Manage missing data
Most of the time[^1], to create buckets of a given granularity, the data fetching step will query with GROUP BY timeBucket
. Let's consider a granularity of 1 day. What happens if there is no data on a Sunday? There will be no line for this Sunday. There is a great chance this will make things break later. After all, you expect your detection pipeline to know when there is no data. This case can seem non-likely to happen, but as soon as you filter on specific dimensions, the probability of this happening skyrockets.
To manage missing data, use a TimeIndexFiller
node. A usual pipeline will look like this:
Here is the corresponding configuration:
{
"name": "simple-threshold-template",
"description": "Sample threshold alert. Runs every hour. Change the template properties to run on your data",
"cron": "0 * * * * ? *",
"template": {
"nodes": [
{
"name": "root",
"type": "AnomalyDetector",
"params": {
"type": "THRESHOLD",
"component.monitoringGranularity": "${monitoringGranularity}",
"component.timestamp": "ts",
"component.metric": "met",
"component.max": "${max}",
"component.min": "${min}",
"anomaly.metric": "${aggregateFunction}(${metric})"
},
"inputs": [
{
"targetProperty": "current",
"sourcePlanNode": "missingDataManager",
"sourceProperty": "currentData"
}
]
},
{
"name": "missingDataManager",
"type": "TimeIndexFiller",
"params": {
"component.timestamp": "ts"
},
"inputs": [
{
"sourcePlanNode": "currentDataFetcher",
"sourceProperty": "currentData"
}
],
"outputs": [
{
"outputName": "currentData"
}
]
},
{
"name": "currentDataFetcher",
"type": "DataFetcher",
"params": {
"component.dataSource": "${dataSource}",
"component.query": "SELECT __timeGroup(\"${timeColumn}\", '${timeColumnFormat}', '${monitoringGranularity}') as ts, ${aggregateFunction}(${metric}) as met FROM ${dataset} WHERE __timeFilter(\"${timeColumn}\", '${timeColumnFormat}') GROUP BY ts ORDER BY ts LIMIT 1000"
},
"outputs": [
{
"outputKey": "pinot",
"outputName": "currentData"
}
]
}
]
},
"templateProperties": {
"dataSource": "pinotQuickStartAzure",
"dataset": "pageviews",
"aggregateFunction": "sum",
"metric": "views",
"monitoringGranularity": "P1D",
"timeColumn": "date",
"timeColumnFormat": "yyyyMMdd",
"max": "850000",
"min": "250000"
}
}
threshold_with_missing_data_management.json
By default, missing buckets are created with a value of 0.

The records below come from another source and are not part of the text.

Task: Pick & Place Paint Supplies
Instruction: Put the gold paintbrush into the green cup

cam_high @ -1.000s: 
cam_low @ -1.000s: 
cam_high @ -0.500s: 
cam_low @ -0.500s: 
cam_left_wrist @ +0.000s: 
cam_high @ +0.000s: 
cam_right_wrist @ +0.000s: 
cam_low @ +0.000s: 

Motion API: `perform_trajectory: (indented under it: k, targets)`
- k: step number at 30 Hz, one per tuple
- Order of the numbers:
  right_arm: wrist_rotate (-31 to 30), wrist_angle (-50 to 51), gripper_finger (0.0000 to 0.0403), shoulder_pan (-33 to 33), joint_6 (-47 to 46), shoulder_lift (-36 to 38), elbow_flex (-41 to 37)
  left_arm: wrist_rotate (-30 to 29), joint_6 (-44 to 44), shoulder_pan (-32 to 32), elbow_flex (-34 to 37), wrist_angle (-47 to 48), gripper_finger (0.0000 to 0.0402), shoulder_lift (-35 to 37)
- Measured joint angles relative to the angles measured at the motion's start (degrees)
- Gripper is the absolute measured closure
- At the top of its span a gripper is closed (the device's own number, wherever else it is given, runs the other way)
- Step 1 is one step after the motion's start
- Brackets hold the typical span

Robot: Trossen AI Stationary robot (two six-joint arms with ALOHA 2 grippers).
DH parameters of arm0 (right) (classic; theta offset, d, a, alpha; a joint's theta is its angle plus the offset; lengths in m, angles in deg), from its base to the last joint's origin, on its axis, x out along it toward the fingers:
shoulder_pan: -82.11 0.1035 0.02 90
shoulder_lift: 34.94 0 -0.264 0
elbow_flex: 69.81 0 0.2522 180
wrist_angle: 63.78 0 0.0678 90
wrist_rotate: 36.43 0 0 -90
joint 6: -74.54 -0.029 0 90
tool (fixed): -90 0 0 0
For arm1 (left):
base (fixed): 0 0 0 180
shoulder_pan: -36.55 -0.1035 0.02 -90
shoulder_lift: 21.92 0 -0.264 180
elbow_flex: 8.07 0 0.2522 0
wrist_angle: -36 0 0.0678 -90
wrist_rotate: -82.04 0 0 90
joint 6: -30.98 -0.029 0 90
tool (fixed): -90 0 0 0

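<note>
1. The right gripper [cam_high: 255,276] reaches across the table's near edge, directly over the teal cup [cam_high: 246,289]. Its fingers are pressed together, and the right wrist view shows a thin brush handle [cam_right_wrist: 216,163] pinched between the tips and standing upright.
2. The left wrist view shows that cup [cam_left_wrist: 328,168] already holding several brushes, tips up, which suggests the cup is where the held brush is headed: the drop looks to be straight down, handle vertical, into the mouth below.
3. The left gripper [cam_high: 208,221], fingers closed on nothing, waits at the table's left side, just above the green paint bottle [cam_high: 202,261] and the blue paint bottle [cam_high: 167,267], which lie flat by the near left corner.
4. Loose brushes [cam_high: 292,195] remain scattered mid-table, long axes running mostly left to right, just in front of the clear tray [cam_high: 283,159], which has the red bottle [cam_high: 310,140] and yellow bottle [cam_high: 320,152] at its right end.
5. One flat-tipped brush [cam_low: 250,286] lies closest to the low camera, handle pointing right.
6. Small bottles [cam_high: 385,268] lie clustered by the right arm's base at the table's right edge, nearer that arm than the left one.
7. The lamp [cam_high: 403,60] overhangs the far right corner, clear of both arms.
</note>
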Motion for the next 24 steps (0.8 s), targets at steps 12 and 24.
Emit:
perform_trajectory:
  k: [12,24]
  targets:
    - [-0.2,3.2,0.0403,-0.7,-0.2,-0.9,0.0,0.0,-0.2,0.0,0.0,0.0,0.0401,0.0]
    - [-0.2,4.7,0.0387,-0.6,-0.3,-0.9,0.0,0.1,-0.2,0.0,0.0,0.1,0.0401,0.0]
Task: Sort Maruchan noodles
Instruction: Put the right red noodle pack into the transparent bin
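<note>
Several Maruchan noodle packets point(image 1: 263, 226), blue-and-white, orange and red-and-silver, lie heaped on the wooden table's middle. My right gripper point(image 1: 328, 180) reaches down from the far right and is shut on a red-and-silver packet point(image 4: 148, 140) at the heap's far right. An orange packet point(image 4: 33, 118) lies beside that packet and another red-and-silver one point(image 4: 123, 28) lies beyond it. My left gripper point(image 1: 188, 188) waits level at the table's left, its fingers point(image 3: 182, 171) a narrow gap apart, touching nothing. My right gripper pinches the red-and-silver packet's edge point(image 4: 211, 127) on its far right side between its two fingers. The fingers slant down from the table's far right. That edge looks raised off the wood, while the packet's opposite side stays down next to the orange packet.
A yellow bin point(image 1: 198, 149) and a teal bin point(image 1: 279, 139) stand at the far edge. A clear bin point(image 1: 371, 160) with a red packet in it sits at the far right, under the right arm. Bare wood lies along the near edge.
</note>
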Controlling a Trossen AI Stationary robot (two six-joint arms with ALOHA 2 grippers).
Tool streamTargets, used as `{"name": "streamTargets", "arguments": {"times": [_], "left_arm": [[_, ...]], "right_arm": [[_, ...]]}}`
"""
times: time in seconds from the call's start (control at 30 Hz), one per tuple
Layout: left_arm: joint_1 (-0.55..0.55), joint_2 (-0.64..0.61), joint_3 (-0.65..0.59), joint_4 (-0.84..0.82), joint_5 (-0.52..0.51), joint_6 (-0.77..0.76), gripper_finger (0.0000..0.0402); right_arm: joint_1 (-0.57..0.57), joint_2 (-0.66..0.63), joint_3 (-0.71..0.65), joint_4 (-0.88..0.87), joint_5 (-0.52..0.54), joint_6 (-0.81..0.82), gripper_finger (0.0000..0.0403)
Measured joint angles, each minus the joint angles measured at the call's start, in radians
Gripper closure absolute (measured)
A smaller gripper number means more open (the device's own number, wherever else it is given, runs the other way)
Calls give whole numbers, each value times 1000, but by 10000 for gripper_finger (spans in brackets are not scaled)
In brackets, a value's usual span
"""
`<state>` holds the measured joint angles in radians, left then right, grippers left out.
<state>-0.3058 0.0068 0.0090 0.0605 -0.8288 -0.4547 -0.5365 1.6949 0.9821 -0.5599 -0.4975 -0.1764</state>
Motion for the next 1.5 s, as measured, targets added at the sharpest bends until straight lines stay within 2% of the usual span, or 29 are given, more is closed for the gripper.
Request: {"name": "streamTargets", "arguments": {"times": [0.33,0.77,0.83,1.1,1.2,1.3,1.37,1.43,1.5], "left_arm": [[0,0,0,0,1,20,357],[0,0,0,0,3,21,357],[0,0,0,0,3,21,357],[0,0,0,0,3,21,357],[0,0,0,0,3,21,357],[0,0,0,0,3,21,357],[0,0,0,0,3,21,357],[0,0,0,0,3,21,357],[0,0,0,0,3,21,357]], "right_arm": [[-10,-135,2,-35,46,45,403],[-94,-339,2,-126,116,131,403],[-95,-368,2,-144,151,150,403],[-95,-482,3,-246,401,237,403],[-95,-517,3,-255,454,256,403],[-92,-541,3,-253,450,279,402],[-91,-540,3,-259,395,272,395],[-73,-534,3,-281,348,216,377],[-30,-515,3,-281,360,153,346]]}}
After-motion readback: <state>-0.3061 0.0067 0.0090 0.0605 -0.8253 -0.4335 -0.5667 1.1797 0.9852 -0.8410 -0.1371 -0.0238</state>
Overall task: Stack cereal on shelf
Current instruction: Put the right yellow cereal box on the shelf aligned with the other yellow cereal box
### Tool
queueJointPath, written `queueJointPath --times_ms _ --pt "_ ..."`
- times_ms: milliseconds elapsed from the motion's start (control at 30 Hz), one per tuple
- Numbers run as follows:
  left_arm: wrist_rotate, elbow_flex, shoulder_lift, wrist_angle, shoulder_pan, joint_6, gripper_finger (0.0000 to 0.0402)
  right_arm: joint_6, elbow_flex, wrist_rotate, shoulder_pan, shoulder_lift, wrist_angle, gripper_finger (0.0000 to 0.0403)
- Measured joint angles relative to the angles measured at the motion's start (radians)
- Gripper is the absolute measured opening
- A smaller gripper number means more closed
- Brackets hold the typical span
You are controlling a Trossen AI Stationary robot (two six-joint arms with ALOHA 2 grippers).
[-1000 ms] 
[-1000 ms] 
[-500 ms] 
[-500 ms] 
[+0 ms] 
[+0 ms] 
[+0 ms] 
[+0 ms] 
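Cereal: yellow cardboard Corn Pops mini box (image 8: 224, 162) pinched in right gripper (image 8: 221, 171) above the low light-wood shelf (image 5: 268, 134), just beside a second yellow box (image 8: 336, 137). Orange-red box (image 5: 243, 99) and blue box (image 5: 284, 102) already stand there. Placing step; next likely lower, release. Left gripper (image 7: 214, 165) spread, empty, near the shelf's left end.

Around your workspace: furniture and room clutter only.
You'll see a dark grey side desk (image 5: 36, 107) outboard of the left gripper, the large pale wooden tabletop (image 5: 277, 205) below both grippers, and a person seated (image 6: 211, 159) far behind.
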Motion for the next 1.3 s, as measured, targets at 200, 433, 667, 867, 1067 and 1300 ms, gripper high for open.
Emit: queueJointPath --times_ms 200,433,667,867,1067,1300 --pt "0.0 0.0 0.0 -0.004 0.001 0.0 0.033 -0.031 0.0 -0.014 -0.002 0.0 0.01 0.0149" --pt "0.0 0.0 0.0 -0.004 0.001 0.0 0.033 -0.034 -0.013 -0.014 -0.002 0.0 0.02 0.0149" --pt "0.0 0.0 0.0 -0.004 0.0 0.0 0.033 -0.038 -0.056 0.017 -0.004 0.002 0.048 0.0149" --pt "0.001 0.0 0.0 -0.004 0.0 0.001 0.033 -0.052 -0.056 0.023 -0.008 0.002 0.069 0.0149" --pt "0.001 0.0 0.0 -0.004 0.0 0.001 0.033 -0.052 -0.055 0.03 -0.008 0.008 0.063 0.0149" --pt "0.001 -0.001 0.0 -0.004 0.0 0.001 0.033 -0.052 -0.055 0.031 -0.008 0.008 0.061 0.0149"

Configuration and behavior
The TimeIndexFiller
takes an input and returns it with the time index filled.
{
"name": "missingDataManager",
"type": "TimeIndexFiller",
"params": {
"component.timestamp": "ts"
},
"inputs": [
{
"sourcePlanNode": "currentDataFetcher",
"sourceProperty": "currentData"
}
],
"outputs": [
{
"outputName": "currentData"
}
]
}
Notice there is only one parameter.
Because the DataFetcher
uses the ThirdEye macros __timeGroup(...)
and __timeFilter(...)
, metadata about the granularity and the time predicate is directly given to the TimeIndexFiller
.
Manual configuration
If the input does not use macros, the TimeIndexFiller
requires the following parameters:
component.monitoringGranularity
: the granularity in ISO 8601 format. Eg:P1D
.component.metric
: the name of the metric column.component.timestamp
: the name of the time column.component.minTimeInference
: the strategy to infer the minimum time.component.maxTimeInference
: the strategy to infer the maximum time.component.lookback
: Used when time inference uses a lookback time. In ISO 8601 format.
The possible strategies are:
FROM_DATA
: the minimum (resp maximum) time is the minimum (resp maximum) time observed in the input. Does not work well if data is missing at the beginning or at the end.FROM_DETECTION_TIME
: the minimum (resp maximum) time is the the minimum (resp maximum) of the analysis timeframeFROM_DETECTION_TIME_WITH_LOOKBACK
: same as the previous one, with an offset applied of valuecomponent.lookback
.
[^1] For classic SQL databases. Timeseries-focused database often introduce group-by-time-bucket capabilities, with empty buckets materialized. Still these bucketings require a range, or use the first and last value as range, which is not correct in our case.